PROBLEM TO WORK ON » Retype the listing that follows, exactly as written.

DATA PROVIDED »
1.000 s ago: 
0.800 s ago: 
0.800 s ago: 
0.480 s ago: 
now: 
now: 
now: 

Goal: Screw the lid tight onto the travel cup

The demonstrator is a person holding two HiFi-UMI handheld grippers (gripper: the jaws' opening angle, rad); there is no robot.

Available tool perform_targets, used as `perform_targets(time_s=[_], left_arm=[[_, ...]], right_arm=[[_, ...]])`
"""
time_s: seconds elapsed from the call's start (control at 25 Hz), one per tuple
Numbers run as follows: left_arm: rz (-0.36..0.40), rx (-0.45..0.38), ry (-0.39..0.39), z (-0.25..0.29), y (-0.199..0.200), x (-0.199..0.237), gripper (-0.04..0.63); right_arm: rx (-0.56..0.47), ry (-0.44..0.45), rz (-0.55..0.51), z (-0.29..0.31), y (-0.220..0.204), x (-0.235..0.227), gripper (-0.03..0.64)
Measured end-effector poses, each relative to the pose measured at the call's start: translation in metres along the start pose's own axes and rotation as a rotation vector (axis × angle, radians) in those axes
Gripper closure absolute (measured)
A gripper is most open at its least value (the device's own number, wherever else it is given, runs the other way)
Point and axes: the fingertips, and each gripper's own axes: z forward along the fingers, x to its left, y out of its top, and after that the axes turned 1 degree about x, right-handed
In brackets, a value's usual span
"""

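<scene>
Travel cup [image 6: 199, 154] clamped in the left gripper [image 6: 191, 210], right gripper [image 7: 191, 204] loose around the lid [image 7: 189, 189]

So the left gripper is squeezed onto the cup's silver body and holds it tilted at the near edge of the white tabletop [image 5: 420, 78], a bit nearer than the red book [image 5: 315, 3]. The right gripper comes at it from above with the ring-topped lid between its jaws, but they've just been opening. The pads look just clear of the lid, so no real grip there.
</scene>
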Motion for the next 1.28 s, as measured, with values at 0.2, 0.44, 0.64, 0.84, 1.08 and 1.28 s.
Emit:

RESULT »
1.000 s ago: 
0.800 s ago: 
0.800 s ago: 
0.480 s ago: 
now: 
now: 
now: 

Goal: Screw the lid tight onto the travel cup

The demonstrator is a person holding two HiFi-UMI handheld grippers (gripper: the jaws' opening angle, rad); there is no robot.

Available tool perform_targets, used as `perform_targets(time_s=[_], left_arm=[[_, ...]], right_arm=[[_, ...]])`
"""
time_s: seconds elapsed from the call's start (control at 25 Hz), one per tuple
Numbers run as follows: left_arm: rz (-0.36..0.40), rx (-0.45..0.38), ry (-0.39..0.39), z (-0.25..0.29), y (-0.199..0.200), x (-0.199..0.237), gripper (-0.04..0.63); right_arm: rx (-0.56..0.47), ry (-0.44..0.45), rz (-0.55..0.51), z (-0.29..0.31), y (-0.220..0.204), x (-0.235..0.227), gripper (-0.03..0.64)
Measured end-effector poses, each relative to the pose measured at the call's start: translation in metres along the start pose's own axes and rotation as a rotation vector (axis × angle, radians) in those axes
Gripper closure absolute (measured)
A gripper is most open at its least value (the device's own number, wherever else it is given, runs the other way)
Point and axes: the fingertips, and each gripper's own axes: z forward along the fingers, x to its left, y out of its top, and after that the axes turned 1 degree about x, right-handed
In brackets, a value's usual span
"""

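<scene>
Travel cup [image 6: 199, 154] clamped in the left gripper [image 6: 191, 210], right gripper [image 7: 191, 204] loose around the lid [image 7: 189, 189]

So the left gripper is squeezed onto the cup's silver body and holds it tilted at the near edge of the white tabletop [image 5: 420, 78], a bit nearer than the red book [image 5: 315, 3]. The right gripper comes at it from above with the ring-topped lid between its jaws, but they've just been opening. The pads look just clear of the lid, so no real grip there.
</scene>
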Motion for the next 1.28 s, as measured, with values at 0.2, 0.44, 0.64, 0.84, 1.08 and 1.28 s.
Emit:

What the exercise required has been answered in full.